RESPONSE: Defendant objects on the grounds this is confusing. Subject to this objection and with respect to an electronic control weapon / TASER, admitted.
52. You did not draw any electronic weapon at that time.
RESPONSE: Defendant objects on the grounds this is confusing as to the term “electronic weapon” Subject to this and with respect to my understanding of the term, admitted.
53. You did not use any electronic weapon on Michael Brown at that time.
RESPONSE: Defendant objects on the grounds this is confusing as to the term “electronic weapon” Subject to this and with respect to my understanding of the term, admitted.
54. You did not have a baton in the car at that time.
RESPONSE: Denied.
55. You did not draw a baton at that time.
RESPONSE: Admitted.
56. You did not strike Michael Brown with a baton at that time.
RESPONSE: Admitted.
57. You did not use your gun as a non-lethal impact weapon to strike Michael Brown’s body.
RESPONSE: Defendant objects on the grounds this is vague. Subject to this and to the extent this requests whether I used my firearm as a blunt object to Strike Michael Brown’s body, admitted.
The problem that I see here is the same problem I see with the news media sending reporters to review forensic reports or autopsies: they don’t know what they are looking at, and they tend to leap to conclusions.

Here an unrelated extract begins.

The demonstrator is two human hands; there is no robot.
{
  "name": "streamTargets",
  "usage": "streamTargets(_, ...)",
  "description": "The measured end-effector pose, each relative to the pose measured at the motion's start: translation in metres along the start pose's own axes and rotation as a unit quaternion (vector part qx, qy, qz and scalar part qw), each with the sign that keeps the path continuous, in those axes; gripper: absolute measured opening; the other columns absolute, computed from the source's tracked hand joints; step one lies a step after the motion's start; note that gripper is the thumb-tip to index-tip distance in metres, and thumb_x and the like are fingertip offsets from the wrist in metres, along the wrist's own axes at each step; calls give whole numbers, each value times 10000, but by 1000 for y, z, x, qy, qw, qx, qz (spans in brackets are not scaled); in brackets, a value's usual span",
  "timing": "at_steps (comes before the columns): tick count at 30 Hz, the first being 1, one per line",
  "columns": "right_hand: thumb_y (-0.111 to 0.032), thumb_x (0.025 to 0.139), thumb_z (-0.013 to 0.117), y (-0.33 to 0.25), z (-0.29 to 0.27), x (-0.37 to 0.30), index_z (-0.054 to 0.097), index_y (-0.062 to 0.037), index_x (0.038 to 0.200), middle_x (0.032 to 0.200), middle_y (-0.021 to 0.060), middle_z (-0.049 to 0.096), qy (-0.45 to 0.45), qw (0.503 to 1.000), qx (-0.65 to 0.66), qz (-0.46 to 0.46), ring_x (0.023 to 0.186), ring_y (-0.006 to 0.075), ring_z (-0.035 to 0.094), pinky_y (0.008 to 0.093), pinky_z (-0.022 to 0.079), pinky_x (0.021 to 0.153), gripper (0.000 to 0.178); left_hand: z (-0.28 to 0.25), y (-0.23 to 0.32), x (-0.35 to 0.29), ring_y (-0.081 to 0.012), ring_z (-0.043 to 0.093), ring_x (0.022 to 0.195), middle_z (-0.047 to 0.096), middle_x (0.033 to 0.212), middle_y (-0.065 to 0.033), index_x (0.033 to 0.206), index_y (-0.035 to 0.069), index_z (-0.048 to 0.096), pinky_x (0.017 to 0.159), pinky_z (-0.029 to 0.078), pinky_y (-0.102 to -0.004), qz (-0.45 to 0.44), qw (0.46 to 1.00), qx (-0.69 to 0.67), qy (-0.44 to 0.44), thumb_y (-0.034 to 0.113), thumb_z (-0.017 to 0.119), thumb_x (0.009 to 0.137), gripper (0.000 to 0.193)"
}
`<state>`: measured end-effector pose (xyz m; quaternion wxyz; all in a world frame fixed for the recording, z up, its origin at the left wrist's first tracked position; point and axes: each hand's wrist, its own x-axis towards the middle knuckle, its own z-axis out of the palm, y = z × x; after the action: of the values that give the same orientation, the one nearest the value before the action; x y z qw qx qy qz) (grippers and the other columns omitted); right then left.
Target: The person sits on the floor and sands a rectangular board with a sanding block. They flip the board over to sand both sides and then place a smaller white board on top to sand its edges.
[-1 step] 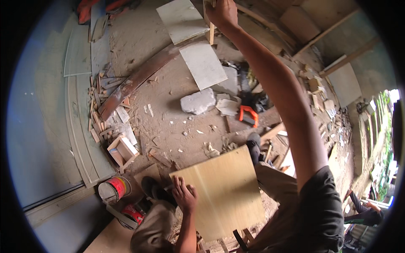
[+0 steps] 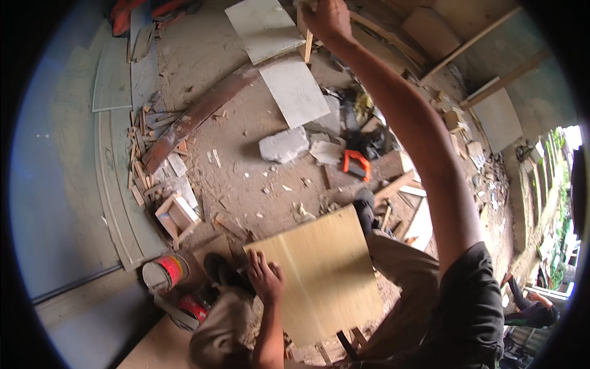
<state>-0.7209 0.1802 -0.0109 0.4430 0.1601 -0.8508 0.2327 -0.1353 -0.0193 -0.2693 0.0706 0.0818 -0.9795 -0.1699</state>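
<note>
dusty floor [image 2: 230,163], wood scraps [image 2: 141,177] strewn about. blue-grey panels [image 2: 58,178] at left. daylight [image 2: 574,136], greenery [image 2: 560,212] far right.

On the dirt floor [image 2: 239,192], a large white panel [image 2: 265,31] with a smaller panel [image 2: 294,92] just below; lower still, a pale stone [image 2: 284,145] near an orange handle [image 2: 356,154]; leftward, a long brown plank [image 2: 203,120] slanting down toward wood scraps [image 2: 138,195]; beneath these, an open box [image 2: 166,222], then a large tin [image 2: 172,269] above a red tin [image 2: 194,307]; at far right, a co-worker [image 2: 533,315] near greenery [image 2: 559,270]
</note>
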Motion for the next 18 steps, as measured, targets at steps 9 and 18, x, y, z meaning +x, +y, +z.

For example, note how the media treated the offical autopsy report of Mr. Brown - from NBC News:
A federal autopsy of Michael Brown, an unarmed black teen whose fatal shooting by a white police officer set off nationwide protests, found he died from multiple gunshot wounds and described his death as a “homicide.”
And again:
It found that Brown — who was shot in Ferguson, Missouri, on Aug. 9 — suffered “severe injuries of the skull, brain and right chest” and appeared to have been shot in the hand at close range. “The manner of death is homicide,” the Justice Department's medical examiner ruled.
Clearly, someone at NBC felt that this was important. But in highlighting this in the lede paragraph, they merely exhibited ignorance of the term “homicide” - it means ‘death at the hands of another.’ If anyone in America did not know by the time this was written on December 9 – five months after the incident - that Officer Wilson had killed Mr. Brown, they had been under sedation.
What this report did not say was that the cause of death was murder. But people unfamiliar with these phrases (and people steeped in knowledge gleaned from television programs) became highly upset that the autopsy had somehow proved Officer Wilson murdered Mr. Brown. Nothing could have been farther from the case.
Similarly, when reviewing this testimony, uninformed people have leapt to conclusions about the meaning of statements, and the timing of the struggle in the car. This tweet is representative, and note that it has been re-tweeted more than 1,200 times:
For some reason, Ms. Yates seems to think that anyone had suggested that Officer Wilson had claimed Mr. Brown had initially drawn Officer Wilson’s pistol from its holster. This is not the case, and the drawing of the pistol is irrelevant to the subsequent struggle for its control.
Yet anger has risen.
In cases like these, calling for calm and reason is the best counter we have to anger and irrationality. But this shows that, nearly three years later, the Michael Brown case still is the source of hurt, anger, and confusion.